Directions for this task :: For the material below, return exactly the lines starting at the one holding "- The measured" and ending at the one holding "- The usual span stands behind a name", counting both as part of the range.

Input data ::
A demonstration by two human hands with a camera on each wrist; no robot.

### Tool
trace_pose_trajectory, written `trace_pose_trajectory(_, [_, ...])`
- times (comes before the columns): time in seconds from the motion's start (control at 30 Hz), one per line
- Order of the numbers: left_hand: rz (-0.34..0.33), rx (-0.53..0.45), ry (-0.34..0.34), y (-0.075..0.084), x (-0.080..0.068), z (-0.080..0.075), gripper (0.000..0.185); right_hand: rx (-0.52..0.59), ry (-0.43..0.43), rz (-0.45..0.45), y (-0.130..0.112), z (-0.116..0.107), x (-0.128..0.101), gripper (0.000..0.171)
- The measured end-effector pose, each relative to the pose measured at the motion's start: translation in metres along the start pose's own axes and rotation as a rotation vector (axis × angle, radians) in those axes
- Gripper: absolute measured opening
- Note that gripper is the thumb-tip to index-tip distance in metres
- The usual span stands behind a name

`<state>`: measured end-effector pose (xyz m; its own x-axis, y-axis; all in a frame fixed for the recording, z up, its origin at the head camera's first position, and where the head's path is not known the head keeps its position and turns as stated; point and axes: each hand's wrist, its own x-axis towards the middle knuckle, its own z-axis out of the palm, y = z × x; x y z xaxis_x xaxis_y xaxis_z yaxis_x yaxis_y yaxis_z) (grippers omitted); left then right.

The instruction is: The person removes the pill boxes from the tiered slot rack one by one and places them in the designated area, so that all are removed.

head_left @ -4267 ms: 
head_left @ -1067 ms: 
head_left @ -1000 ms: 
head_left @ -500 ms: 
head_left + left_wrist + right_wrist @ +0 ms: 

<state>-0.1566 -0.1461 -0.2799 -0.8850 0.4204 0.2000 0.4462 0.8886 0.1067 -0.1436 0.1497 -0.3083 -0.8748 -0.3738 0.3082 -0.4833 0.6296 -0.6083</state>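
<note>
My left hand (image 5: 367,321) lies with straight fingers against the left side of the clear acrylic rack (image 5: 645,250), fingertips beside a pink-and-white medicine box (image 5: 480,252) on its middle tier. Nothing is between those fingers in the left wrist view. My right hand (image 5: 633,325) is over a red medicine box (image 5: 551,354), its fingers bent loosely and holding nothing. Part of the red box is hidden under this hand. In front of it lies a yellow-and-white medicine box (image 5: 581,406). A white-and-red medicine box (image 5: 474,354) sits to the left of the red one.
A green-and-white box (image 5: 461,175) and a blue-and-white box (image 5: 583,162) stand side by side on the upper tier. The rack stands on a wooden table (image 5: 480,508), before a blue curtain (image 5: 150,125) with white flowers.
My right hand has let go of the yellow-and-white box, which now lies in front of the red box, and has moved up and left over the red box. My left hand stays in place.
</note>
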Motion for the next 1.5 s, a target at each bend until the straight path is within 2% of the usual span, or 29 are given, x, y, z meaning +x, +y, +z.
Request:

Result for this exercise ::
- The measured end-effector pose, each relative to the pose measured at the motion's start: translation in metres along the start pose's own axes and rotation as a rotation vector (axis × angle, radians) in those axes
- Gripper: absolute measured opening
- Note that gripper is the thumb-tip to index-tip distance in metres
- The usual span stands behind a name

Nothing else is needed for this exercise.